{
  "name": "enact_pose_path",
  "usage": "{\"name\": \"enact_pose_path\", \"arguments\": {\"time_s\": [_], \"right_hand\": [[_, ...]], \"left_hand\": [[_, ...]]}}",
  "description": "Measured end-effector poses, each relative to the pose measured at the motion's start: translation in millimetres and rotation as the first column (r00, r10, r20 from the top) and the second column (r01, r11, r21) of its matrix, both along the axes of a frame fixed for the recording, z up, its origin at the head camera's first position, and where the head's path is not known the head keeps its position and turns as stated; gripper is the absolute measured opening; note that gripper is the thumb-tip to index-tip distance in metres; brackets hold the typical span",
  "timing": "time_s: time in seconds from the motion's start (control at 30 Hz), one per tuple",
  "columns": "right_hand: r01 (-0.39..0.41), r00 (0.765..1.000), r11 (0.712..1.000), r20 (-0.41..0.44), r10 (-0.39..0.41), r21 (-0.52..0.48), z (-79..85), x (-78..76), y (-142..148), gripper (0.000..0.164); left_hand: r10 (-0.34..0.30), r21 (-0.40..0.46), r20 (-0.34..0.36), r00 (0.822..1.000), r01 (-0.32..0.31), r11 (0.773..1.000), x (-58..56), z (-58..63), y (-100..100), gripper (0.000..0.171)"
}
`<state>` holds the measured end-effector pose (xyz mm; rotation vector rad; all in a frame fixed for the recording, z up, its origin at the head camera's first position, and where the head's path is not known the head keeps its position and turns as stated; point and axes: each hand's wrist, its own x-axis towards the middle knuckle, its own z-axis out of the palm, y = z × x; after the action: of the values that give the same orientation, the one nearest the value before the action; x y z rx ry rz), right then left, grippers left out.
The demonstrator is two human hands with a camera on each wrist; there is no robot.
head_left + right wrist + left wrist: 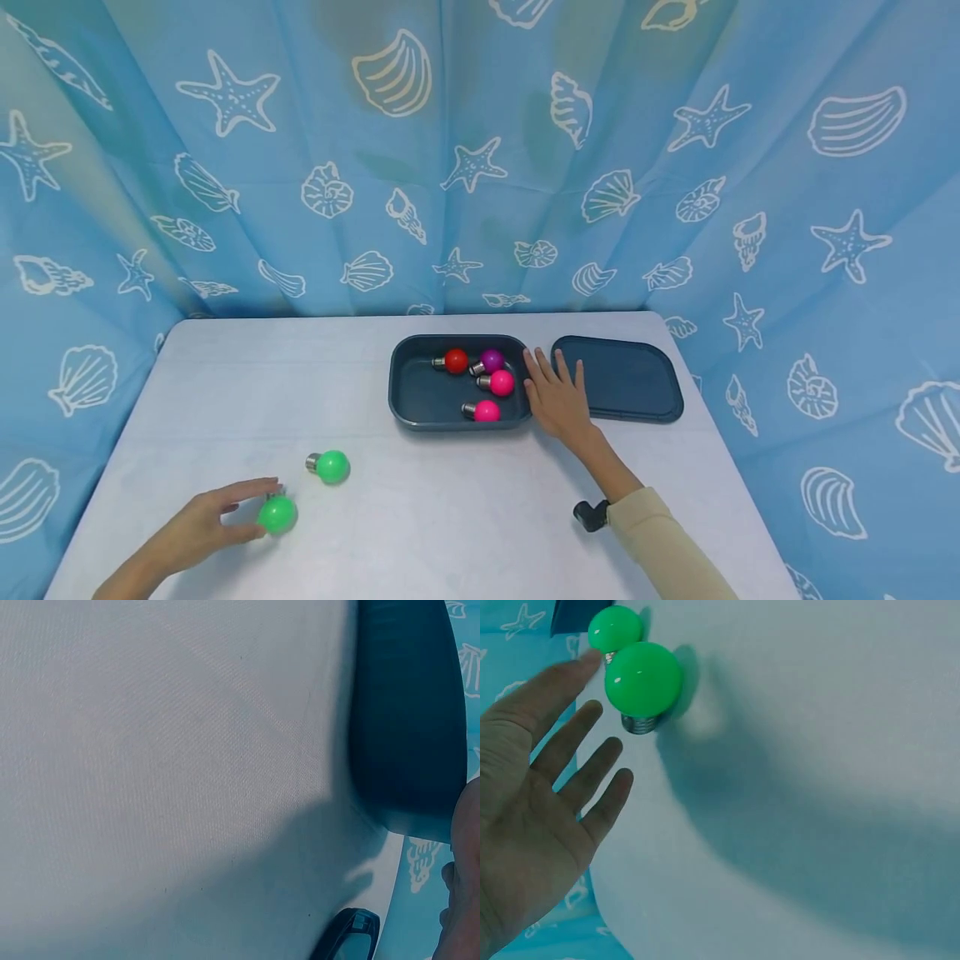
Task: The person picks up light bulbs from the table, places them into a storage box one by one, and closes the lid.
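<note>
My left hand reaches around a green light bulb on the white table, thumb and fingers spread either side of it. In the left wrist view a gap shows between the fingers and this green bulb. A second green bulb lies just beyond, its metal base pointing left. My right hand, fingers straight and spread, is at the right rim of a dark blue box. Inside the box lie a red bulb, a purple bulb and two pink bulbs.
A flat dark blue lid lies right of the box, close to my right fingers. Behind the table hangs a blue curtain with white shells and starfish. A black strap device sits at my right wrist.
</note>
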<state>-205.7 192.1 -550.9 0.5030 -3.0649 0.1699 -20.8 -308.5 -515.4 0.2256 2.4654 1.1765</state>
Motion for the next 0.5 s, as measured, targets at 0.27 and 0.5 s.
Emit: {"name": "enact_pose_path", "arguments": {"time_s": [0.27,0.5], "right_hand": [[0.000,1.000,1.000,-0.006,0.000,-0.008,-3.9,-1.5,0.7,0.054],[-0.003,1.000,1.000,-0.006,0.003,-0.013,-2.3,-0.9,0.5,0.054]], "left_hand": [[-0.004,-0.022,0.058,0.998,0.005,1.000,-0.5,-6.9,3.7,0.058],[-0.052,-0.031,0.023,0.998,0.052,0.998,-3.1,-10.2,2.2,0.054]]}}
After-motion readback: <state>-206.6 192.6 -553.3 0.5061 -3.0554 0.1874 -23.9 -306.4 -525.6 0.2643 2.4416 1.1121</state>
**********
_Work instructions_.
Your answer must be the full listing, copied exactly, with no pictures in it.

_Your response_.
{
  "name": "enact_pose_path",
  "usage": "{\"name\": \"enact_pose_path\", \"arguments\": {\"time_s\": [_], \"right_hand\": [[_, ...]], \"left_hand\": [[_, ...]]}}",
  "description": "Measured end-effector poses, each relative to the pose measured at the motion's start: translation in millimetres and rotation as the first column (r00, r10, r20 from the top) and the second column (r01, r11, r21) of its matrix, both along the axes of a frame fixed for the recording, z up, its origin at the head camera's first position, and where the head's path is not known the head keeps its position and turns as stated; gripper is the absolute measured opening; note that gripper is the thumb-tip to index-tip distance in metres; brackets hold the typical span",
  "timing": "time_s: time in seconds from the motion's start (control at 30 Hz), one per tuple",
  "columns": "right_hand: r01 (-0.39..0.41), r00 (0.765..1.000), r11 (0.712..1.000), r20 (-0.41..0.44), r10 (-0.39..0.41), r21 (-0.52..0.48), z (-79..85), x (-78..76), y (-142..148), gripper (0.000..0.164); left_hand: r10 (-0.34..0.30), r21 (-0.40..0.46), r20 (-0.34..0.36), r00 (0.822..1.000), r01 (-0.32..0.31), r11 (0.773..1.000), x (-58..56), z (-58..63), y (-100..100), gripper (0.000..0.171)"
}
`<state>` holds the measured end-effector pose (xyz mm; rotation vector rad; all in a frame fixed for the recording, z up, its origin at the head camera's first position, and where the head's path is not known the head keeps its position and turns as stated; point and axes: each hand's wrist, its own x-axis towards the middle knuckle, its own z-axis out of the palm, y = z × x; after the action: of the values that give the same orientation, the one nearest the value before the action; x y z rx ry rz), right then left, grippers left out.
The demonstrator is two human hands with a camera on each wrist; there is no robot.
head_left + right wrist + left wrist: 
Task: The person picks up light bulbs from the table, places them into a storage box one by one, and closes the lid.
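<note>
My left hand reaches around a green light bulb on the white table, thumb and fingers spread either side of it. In the left wrist view a gap shows between the fingers and this green bulb. A second green bulb lies just beyond, its metal base pointing left. My right hand, fingers straight and spread, is at the right rim of a dark blue box. Inside the box lie a red bulb, a purple bulb and two pink bulbs.
A flat dark blue lid lies right of the box, close to my right fingers. Behind the table hangs a blue curtain with white shells and starfish. A black strap device sits at my right wrist.
</note>
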<state>-205.7 192.1 -550.9 0.5030 -3.0649 0.1699 -20.8 -308.5 -515.4 0.2256 2.4654 1.1765</state>
Motion for the next 0.5 s, as measured, targets at 0.27 and 0.5 s.
Emit: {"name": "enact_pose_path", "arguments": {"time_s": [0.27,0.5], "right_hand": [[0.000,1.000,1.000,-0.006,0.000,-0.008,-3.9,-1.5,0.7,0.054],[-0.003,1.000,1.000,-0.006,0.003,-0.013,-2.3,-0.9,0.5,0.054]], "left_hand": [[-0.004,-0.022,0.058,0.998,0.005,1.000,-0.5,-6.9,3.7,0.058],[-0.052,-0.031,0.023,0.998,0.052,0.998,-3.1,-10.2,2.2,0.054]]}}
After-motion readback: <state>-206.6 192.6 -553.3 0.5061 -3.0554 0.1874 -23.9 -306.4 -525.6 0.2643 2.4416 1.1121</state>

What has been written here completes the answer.